Dorothy Dunnett’s creation Francis Crawford of Lymond, the central figure in The Lymond Choronices, has been crowned the favourite character from a Scottish book in a Scottish Booktrust poll.
The character won 458 votes in a poll that saw 3,150 people from 28 countries voting as part of Book Week Scotland.
In second place was Irvine Welsh’s character Francis Begbie, who won 339 votes. Begbie is a violent sociopath first seen in the novel Trainspotting, who was played by Robert Carlyle in the film adaptation. Begbie soared into second position late on Wednesday, following a vow from author Irvine Welsh on Twitter that "If you vote for Begbie and he wins, my next book (after 2015 Juice Terry one) will be a Begbie one."
Shortly behind was Ian Rankin’s Detective Inspector John Rebus, who attracted 338 votes. The top five slots were filled by Arthur Conan Doyle’s Sherlock Holmes (300 votes) and Lewis Grassic Gibbon’s Chris Guthrie (282 votes).

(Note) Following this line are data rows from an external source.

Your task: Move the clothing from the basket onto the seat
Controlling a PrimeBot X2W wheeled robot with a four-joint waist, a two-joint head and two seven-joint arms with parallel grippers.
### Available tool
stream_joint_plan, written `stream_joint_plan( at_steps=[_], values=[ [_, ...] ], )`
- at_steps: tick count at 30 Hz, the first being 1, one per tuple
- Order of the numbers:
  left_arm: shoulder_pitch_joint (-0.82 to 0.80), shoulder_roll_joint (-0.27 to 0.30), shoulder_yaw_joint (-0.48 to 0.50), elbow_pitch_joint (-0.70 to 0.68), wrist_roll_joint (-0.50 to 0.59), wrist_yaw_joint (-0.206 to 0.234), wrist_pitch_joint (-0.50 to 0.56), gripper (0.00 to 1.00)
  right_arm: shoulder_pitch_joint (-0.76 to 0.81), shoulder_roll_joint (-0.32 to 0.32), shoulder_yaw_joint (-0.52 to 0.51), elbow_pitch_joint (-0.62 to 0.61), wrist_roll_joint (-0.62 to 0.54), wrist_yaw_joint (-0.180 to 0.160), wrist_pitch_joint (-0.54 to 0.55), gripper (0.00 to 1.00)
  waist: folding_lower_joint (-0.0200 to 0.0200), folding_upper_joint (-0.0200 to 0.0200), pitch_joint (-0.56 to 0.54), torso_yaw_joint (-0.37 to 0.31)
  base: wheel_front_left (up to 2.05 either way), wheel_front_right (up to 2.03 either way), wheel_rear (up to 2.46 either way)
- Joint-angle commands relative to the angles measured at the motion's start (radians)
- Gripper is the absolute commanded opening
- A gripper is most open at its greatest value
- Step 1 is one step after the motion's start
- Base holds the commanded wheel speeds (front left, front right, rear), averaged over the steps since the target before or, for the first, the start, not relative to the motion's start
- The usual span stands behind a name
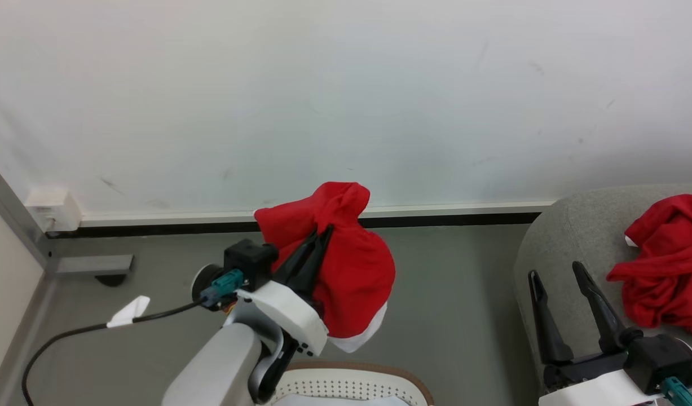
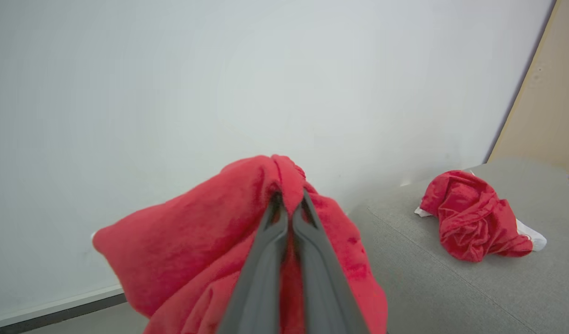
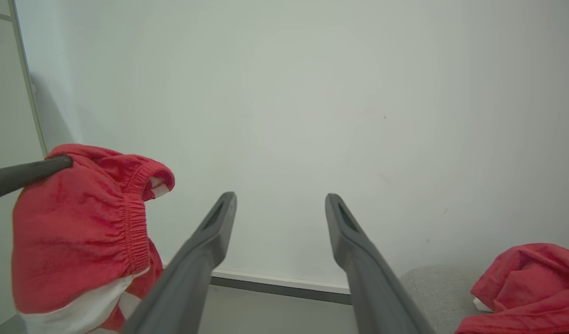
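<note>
My left gripper (image 1: pixel 322 234) is clamped on a red garment (image 1: pixel 354 270). Its two dark fingers are pressed together with a fold of the cloth pinched between them near the tips. In the left wrist view the fabric bunches over the fingertips (image 2: pixel 275 204) and spills down both sides. The garment hangs in the air, red with a white band along its lower edge. The right wrist view shows a gathered elastic hem on it.

My right gripper (image 1: pixel 555 272) is spread wide with nothing between its fingers, which point up over the near edge of the seat (image 1: pixel 571 237).

Below my left forearm, at the bottom of the head view, sits the basket (image 1: pixel 379 369). Its tan rim band and white perforated wall are in view. Something pale lies inside it, and I cannot tell what. The held garment hangs above the basket's far rim and the grey floor (image 1: pixel 453 293), well apart from the seat.

The light grey seat is to my right. A second red garment (image 1: pixel 667 265) lies crumpled on it, with a bit of white showing at its edge.

Behind everything is a plain white wall (image 1: pixel 346 84) with a dark baseboard strip. A black cable (image 1: pixel 69 332) trails from my left wrist toward the lower left.
</note>
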Motion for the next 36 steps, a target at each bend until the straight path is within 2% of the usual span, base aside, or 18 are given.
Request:
stream_joint_plan(
  at_steps=[1, 9, 17, 22, 30, 36],
  values=[
    [-0.005, 0.007, 0.005, -0.031, -0.011, 0.006, 0.010, 0.00, 0.015, -0.001, 0.007, 0.002, 0.005, -0.002, 0.001, 1.00, 0.0002, 0.0000, -0.001, 0.001, 0.00, 0.00, 0.00],
    [0.028, 0.033, 0.013, -0.161, -0.029, 0.035, 0.063, 0.00, 0.017, -0.007, 0.030, -0.002, 0.012, -0.002, 0.001, 1.00, 0.0002, 0.0000, 0.001, -0.002, 0.00, 0.00, 0.00],
    [0.047, 0.046, 0.011, -0.217, -0.035, 0.053, 0.081, 0.00, -0.003, -0.024, 0.086, 0.005, 0.024, -0.002, 0.001, 1.00, 0.0002, 0.0000, 0.003, -0.009, 0.00, 0.00, 0.00],
    [0.057, 0.043, -0.012, -0.234, -0.025, 0.048, 0.090, 0.00, -0.044, -0.062, 0.212, 0.016, 0.073, -0.002, 0.001, 1.00, 0.0002, 0.0000, 0.007, -0.004, 0.00, 0.00, 0.00],
    [0.067, 0.012, -0.072, -0.242, -0.010, 0.035, 0.103, 0.00, -0.169, -0.173, 0.432, 0.106, 0.176, -0.002, 0.017, 1.00, 0.0002, 0.0000, 0.007, 0.043, 0.00, 0.00, 0.00],
    [0.064, -0.015, -0.128, -0.248, -0.006, 0.017, 0.113, 0.00, -0.242, -0.243, 0.604, 0.158, 0.328, -0.002, 0.087, 1.00, 0.0002, 0.0000, 0.001, 0.107, 0.00, 0.00, 0.00]
  ],
)
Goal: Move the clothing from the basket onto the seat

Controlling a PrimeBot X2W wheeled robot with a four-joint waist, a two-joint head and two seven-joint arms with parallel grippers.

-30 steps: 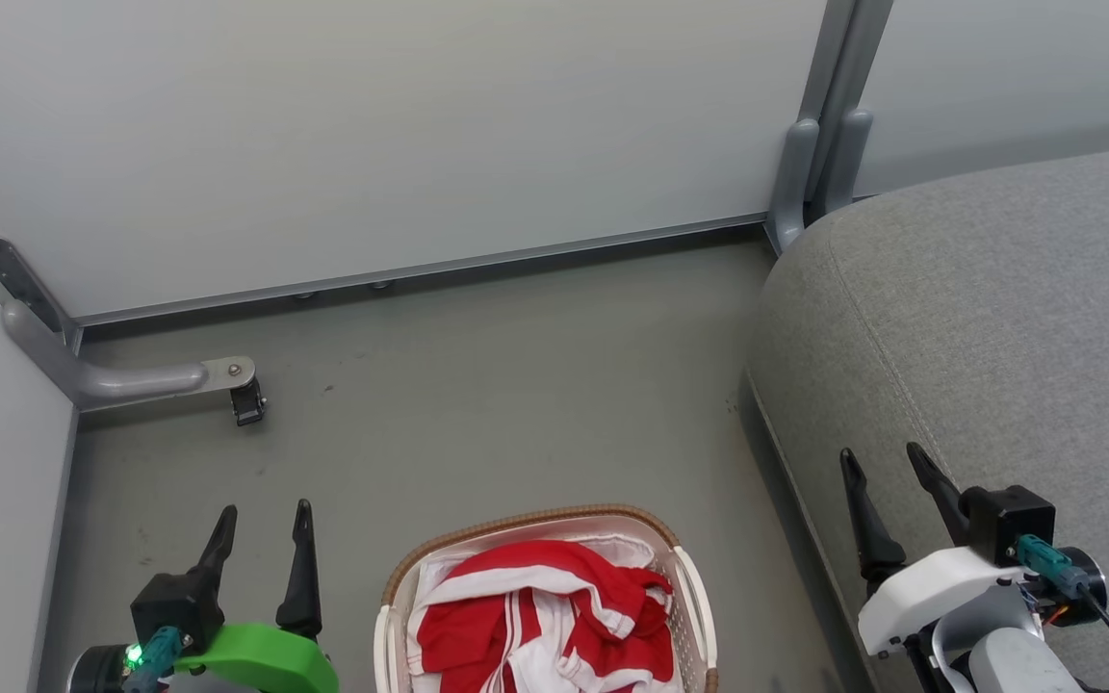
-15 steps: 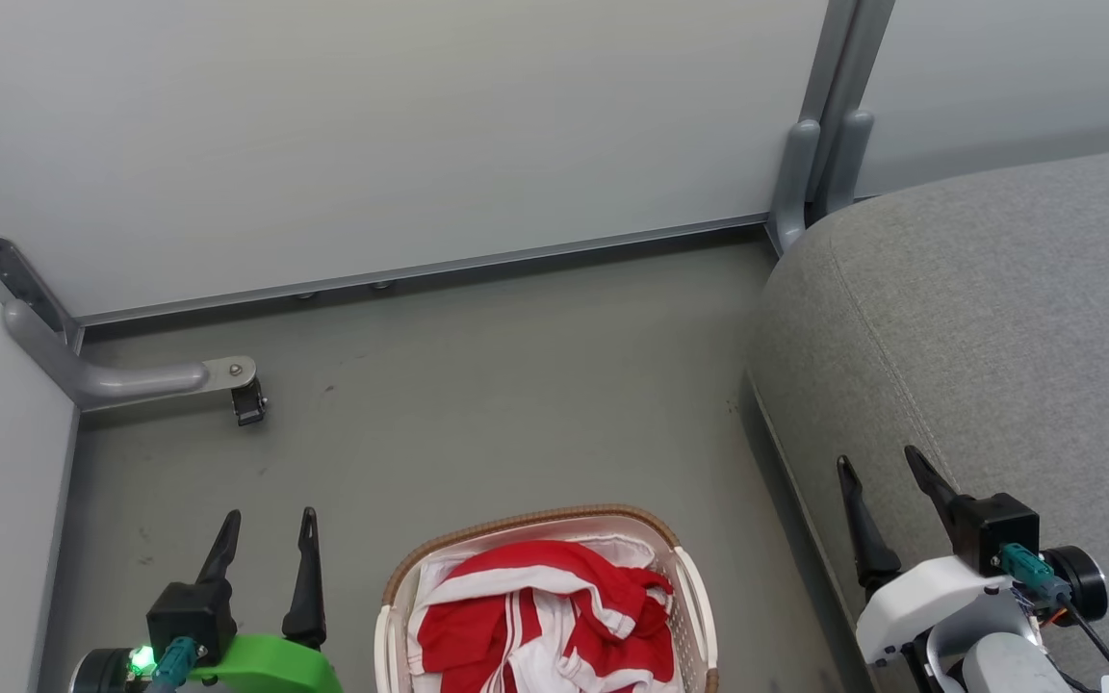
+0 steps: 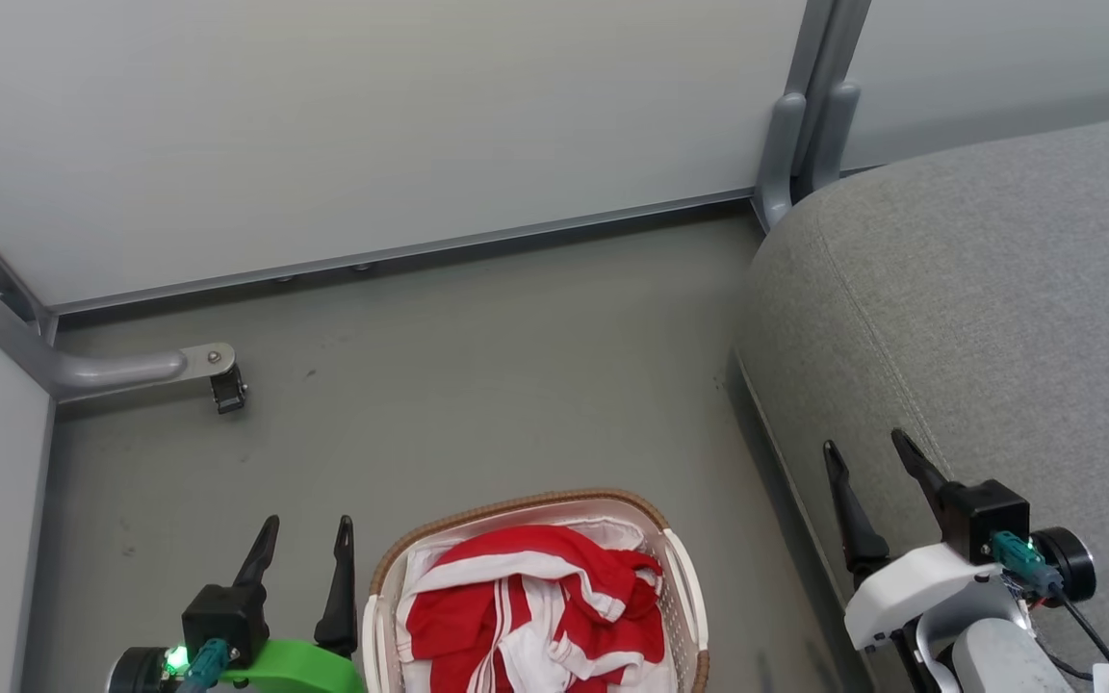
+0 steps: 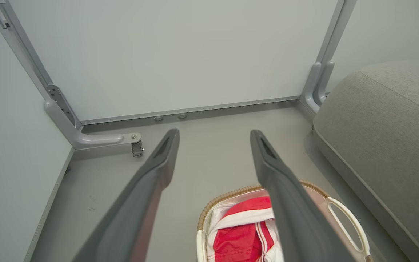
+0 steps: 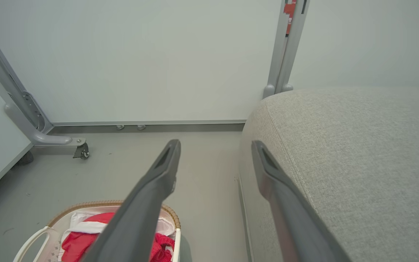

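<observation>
1. The clothing (image 3: pixel 535 616) lay bunched inside the basket (image 3: pixel 516 505), red with white stripes; none of it had left.
2. The basket stood on the floor (image 3: pixel 477 366), near the seat (image 3: pixel 978 308) but apart from its rounded edge.
3. The left gripper (image 3: pixel 309 522) hung just beside the basket's left rim, fingers spread, holding nothing.
4. The right gripper (image 3: pixel 863 441) hovered over the seat's edge, fingers spread and empty.
5. By this showing, the task was unstarted: reaching in, grasping, lifting and laying the clothing on the seat all remained.
</observation>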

Hermione Granger, the first of two J K Rowling characters to make the top ten, came in at number six with 286 votes, closely followed by Mairi Hedderwick’s Katie Morag (264 votes). Hedderwick said: "I'm delighted that Katie Morag is still a favourite book character. All of 33 years old, she is now treading the TV boards but her first home will always be on the page. Long Live Books!"
Muriel Spark’s creation Jean Brodie was the eight choice (257 votes) and rounding out the top ten were D C Thomson’s Oor Wullie and Rowling’s boy wizard Harry Potter, each gaining 223 votes apiece.

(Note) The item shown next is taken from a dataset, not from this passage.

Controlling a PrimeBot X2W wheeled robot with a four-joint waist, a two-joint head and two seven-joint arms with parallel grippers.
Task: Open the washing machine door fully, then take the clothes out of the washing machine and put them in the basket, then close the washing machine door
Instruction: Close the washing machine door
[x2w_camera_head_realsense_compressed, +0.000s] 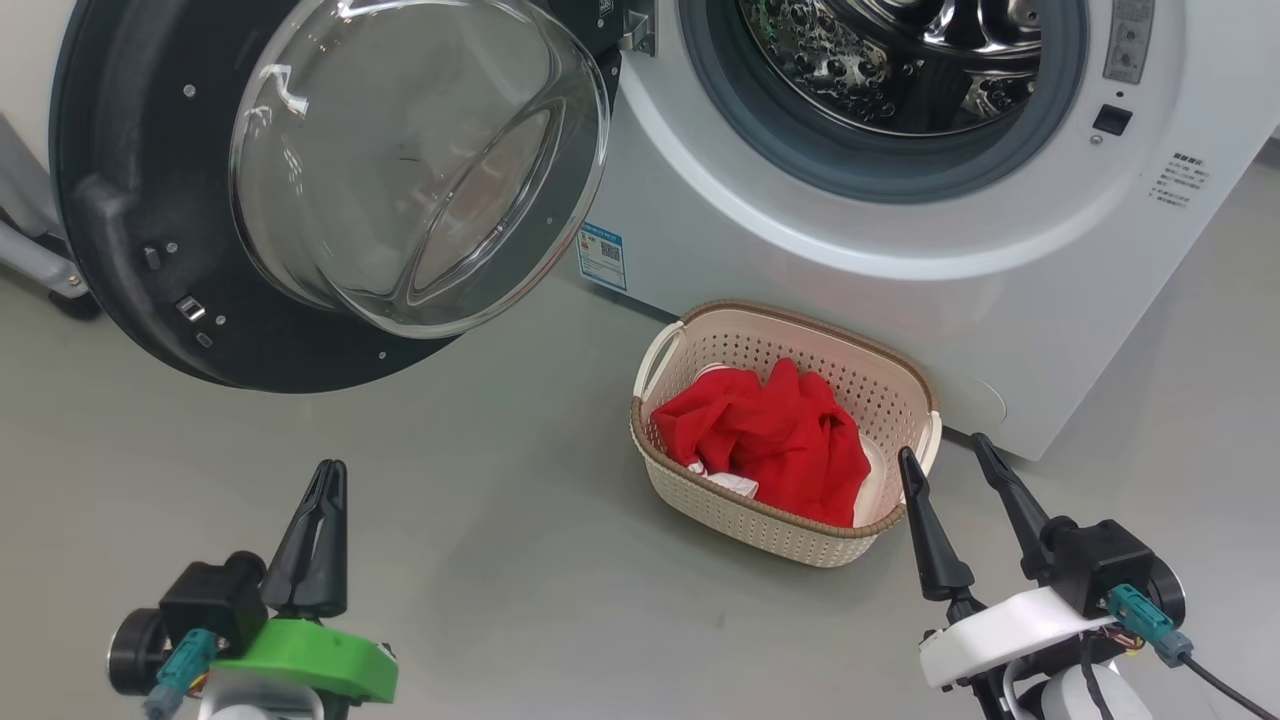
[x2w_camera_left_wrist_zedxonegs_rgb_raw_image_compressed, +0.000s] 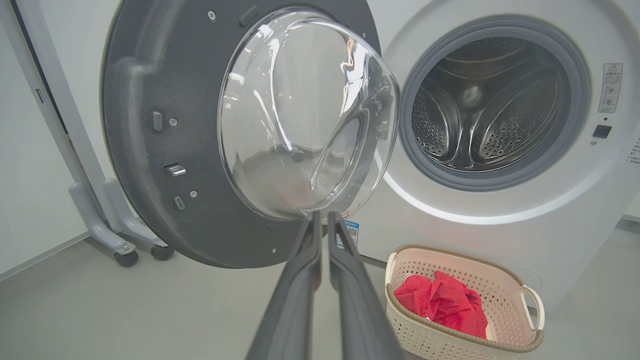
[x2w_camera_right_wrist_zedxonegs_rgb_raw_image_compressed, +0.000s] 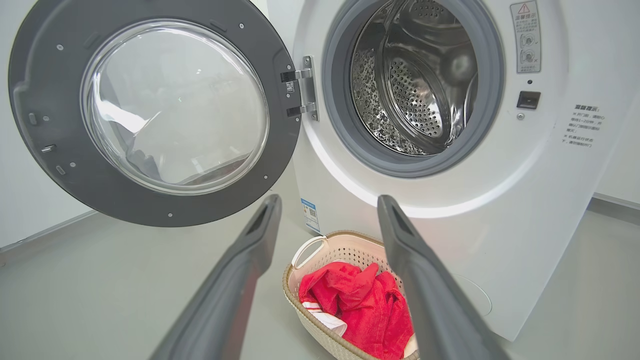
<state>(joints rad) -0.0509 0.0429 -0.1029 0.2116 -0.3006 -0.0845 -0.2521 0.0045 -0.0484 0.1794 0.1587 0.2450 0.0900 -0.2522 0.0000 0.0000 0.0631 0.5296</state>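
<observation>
The washing machine door (x2w_camera_head_realsense_compressed: 130, 200) stands swung wide open to the left, its glass bowl bulging towards me. The washing machine (x2w_camera_head_realsense_compressed: 1000, 300) shows a bare steel drum (x2w_camera_left_wrist_zedxonegs_rgb_raw_image_compressed: 480, 115) with no fabric visible in it. On the floor by the machine's front sits the basket (x2w_camera_head_realsense_compressed: 800, 325), holding the clothes: a red garment (x2w_camera_head_realsense_compressed: 780, 440) over a white one (x2w_camera_head_realsense_compressed: 735, 483). My left gripper (x2w_camera_head_realsense_compressed: 322, 468) hovers over the floor below the door, fingers pressed together with nothing between them. My right gripper (x2w_camera_head_realsense_compressed: 943, 450) is open just right of the basket, nothing in it.
A white frame on castors (x2w_camera_left_wrist_zedxonegs_rgb_raw_image_compressed: 100, 220) stands left of the door, against a pale wall. Grey floor (x2w_camera_head_realsense_compressed: 500, 550) stretches between my grippers and the machine. The open door overhangs the floor at the left.
</observation>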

Marc Lambert, director of Scottish Book Trust, said: "It's great to be able to announce the top 10 favourite characters from a Scottish book – as voted for by the public – during Book Week Scotland, our national celebration of books and reading. Francis Crawford of Lymond may be an unknown name to many, but Dorothy Dunnett's enduring popularity, sustained over the years by her legions of devoted fans, is testament to the strength of writing talent that we enjoy in Scotland.”

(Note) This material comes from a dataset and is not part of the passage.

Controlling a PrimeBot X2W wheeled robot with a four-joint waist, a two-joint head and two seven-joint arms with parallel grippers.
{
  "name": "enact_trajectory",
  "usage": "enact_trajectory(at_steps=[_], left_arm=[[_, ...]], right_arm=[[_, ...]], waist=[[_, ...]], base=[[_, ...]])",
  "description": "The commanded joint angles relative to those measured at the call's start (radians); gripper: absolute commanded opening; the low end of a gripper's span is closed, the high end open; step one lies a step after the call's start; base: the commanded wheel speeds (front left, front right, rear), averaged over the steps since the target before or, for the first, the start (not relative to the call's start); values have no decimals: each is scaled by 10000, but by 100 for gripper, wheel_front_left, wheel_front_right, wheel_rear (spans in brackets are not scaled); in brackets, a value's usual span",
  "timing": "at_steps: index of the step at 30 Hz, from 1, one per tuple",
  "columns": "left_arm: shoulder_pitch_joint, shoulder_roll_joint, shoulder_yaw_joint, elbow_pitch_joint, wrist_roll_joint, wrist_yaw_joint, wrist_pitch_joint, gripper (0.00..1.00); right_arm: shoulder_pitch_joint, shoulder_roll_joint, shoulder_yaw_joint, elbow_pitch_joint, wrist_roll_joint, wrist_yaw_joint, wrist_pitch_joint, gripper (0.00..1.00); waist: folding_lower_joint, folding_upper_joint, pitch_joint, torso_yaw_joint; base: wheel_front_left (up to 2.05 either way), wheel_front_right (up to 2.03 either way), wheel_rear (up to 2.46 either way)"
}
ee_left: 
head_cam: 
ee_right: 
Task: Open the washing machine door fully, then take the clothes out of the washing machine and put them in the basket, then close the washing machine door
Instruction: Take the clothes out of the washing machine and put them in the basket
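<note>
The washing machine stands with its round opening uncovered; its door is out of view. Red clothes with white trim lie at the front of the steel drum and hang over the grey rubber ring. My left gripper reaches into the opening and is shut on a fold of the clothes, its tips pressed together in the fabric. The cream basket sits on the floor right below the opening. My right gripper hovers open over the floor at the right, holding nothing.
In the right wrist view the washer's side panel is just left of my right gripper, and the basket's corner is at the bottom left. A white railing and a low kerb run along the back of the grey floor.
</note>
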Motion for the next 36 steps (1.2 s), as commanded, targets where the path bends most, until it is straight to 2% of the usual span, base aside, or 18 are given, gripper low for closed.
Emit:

He added: “Literature is one of the best ways of really inhabiting another person's thoughts, and is the reason why people have such strong feelings about their favourite character. It isn't always a traditionally 'nice' character who gets under people's skin either, as is proven by Begbie and Miss Jean Brodie's positions in the top ten."
Book lovers from around the globe got involved, with votes coming in from 28 different countries including Argentina, Singapore and Qatar.
The majority of the votes came from the United Kingdom, followed by: the United States; Canada; Germany; Australia; Ireland; South Africa; France; Spain; and Italy.
Voters also had the option to nominate another character if their favourite character was not on the shortlist, and the most popular wildcard vote went to Jocky Scott, a character from the cult comedy novel The Tartan Special One by Dundee-born Barry Phillips. His fans, who launched a campaign for Jocky to win the competition, boosted the character to 14th position in the poll.